2. Magnify your potential
Master the art of maneuvering through challenges and turn opportunities into wins. A series of small wins will build your profile and put your name out there. Everybody admires and wants to be associated with the winning team. Empower your colleagues by believing in them too. If you have a team assignment, listen to other opinions before you persuade them to adapt yours. Practice the discipline of focus by giving undivided attention to each person when approached for a consultation. Corporate experts say that resentment at the workplace is mostly because most people feel disrespected and their voices aren’t being heard. Most of us are too preoccupied running our to-do lists in our minds or reaching for our phones when colleagues voice their perspectives. Prime your colleagues to have your back by making them feel heard.
3. Develop expertise
Take steps to develop critical know how to be recognised as an expert in your industry. Expanding your knowledge takes legwork. Attend conferences, enroll in a specialised programme, become a leader in your professional organisation. These are visible signs that you’re working smart to stay informed and up to date. What are your most outstanding strengths and accolades? Narrow your focus by thoroughly understanding your specialisation. Find an area where your passion and talent cross paths and run with it. Showcase your knowledge in your area of work.
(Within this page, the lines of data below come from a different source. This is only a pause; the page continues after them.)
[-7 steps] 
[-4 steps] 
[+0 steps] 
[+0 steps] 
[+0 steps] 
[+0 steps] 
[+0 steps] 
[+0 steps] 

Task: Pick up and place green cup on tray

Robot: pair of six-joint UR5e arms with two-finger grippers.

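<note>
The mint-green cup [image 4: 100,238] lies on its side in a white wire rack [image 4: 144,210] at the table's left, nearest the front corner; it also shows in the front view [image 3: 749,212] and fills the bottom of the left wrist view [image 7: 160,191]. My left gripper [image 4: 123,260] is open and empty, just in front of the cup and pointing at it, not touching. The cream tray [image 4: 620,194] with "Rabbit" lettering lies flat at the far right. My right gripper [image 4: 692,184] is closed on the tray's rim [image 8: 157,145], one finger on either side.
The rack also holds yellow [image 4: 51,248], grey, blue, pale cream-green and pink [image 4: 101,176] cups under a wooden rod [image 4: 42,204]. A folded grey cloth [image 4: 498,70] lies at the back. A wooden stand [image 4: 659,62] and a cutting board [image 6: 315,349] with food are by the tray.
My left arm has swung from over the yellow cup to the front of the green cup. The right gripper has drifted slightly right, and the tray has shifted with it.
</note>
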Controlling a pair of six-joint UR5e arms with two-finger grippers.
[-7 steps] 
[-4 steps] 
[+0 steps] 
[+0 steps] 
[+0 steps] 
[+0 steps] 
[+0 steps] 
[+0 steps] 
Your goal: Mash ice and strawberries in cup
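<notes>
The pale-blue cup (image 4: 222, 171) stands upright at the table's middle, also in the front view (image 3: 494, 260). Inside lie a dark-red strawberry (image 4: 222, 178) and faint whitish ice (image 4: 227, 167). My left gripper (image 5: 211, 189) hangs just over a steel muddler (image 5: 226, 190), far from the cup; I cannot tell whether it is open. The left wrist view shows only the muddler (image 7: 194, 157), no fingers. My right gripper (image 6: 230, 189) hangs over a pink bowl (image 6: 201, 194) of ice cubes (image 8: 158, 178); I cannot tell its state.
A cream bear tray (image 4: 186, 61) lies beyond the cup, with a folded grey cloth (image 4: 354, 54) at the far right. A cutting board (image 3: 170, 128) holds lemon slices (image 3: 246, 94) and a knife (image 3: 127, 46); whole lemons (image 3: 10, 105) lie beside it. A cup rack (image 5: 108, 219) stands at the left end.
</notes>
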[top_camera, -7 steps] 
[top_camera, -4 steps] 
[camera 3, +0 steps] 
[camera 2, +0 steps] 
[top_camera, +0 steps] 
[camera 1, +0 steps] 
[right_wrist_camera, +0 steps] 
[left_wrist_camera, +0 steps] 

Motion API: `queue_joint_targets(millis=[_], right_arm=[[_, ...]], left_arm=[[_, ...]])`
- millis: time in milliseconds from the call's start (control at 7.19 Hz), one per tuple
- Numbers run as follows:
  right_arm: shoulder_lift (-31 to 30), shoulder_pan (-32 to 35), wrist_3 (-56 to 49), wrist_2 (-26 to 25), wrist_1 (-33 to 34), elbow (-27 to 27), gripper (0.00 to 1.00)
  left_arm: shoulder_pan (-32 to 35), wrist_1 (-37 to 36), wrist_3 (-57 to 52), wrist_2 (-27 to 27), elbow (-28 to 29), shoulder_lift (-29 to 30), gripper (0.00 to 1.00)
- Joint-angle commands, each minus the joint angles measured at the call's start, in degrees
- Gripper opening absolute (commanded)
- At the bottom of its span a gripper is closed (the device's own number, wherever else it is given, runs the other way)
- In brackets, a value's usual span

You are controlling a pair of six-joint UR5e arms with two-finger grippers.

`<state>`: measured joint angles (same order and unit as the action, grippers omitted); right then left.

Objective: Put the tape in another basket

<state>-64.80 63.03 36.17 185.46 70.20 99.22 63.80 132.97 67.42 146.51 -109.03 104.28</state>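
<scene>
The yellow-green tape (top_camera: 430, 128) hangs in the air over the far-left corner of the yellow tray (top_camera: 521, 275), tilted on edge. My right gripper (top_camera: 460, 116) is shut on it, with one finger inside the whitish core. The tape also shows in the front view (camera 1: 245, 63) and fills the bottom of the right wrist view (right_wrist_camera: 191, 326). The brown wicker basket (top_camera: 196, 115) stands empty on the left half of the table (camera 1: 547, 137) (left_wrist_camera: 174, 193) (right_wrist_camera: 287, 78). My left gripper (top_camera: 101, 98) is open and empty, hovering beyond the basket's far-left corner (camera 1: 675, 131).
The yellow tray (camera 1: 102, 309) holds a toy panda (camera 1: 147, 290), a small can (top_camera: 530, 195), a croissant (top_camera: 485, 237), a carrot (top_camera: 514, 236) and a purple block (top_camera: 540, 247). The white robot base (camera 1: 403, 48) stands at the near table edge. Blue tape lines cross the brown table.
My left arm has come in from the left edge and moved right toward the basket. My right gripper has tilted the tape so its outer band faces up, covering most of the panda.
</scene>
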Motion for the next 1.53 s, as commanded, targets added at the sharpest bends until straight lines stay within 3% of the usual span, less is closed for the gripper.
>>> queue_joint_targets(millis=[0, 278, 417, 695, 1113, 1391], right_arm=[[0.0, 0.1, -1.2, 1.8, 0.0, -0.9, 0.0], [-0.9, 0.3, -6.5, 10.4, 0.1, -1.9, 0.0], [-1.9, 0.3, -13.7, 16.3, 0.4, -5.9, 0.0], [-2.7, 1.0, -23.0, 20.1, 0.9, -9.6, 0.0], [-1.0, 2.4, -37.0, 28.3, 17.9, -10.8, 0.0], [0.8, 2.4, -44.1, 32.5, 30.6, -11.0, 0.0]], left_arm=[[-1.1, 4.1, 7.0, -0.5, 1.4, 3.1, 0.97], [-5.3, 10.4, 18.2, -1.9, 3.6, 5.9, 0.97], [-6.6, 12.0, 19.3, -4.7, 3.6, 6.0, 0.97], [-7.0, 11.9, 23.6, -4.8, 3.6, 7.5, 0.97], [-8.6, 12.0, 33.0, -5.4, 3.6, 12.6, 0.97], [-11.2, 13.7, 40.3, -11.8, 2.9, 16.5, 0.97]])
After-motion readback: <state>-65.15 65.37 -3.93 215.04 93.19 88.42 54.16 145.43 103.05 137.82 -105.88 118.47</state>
Self-publish to put it out there that you know your stuff and have something to refer to when pitching yourself for better opportunities.
4. Strategise on “political intelligence”
Not everyone will dance to your tune no matter how good you have gotten in the influencers’ game. Do your homework and find out who might feel threatened by your plans. Network aggressively and find out who you can influence to influence them to come over to your side. Authentically present your ideas as having an ultimate benefit to the whole company and the people who might oppose you. Fundamentally self-centered proposals will dramatically fall. Critically analyse how to overcome obstacles. For instance, if you have to face the Chief Finance Officer, approach them with a convincing theory founded in logic, expertise and data. Show up and participate in strategic events; they are essential in positioning you to the next level of your career. In addition, invest in the success of your colleagues; work to bring out the personal best of each one of them. Remember, influence increases gradually, never instantaneous.
5. Identify your gaps
As you build your level of influence at work, you will realise that more responsibilities will be handed to you. You will be faced with more organisational and people challenges. You have to develop more self-awareness. You are grooming yourself for leadership; you must therefore learn to influence decisions and opinions without compromising ethics and standards of excellence. Do not be too much of a peoples’ pleaser.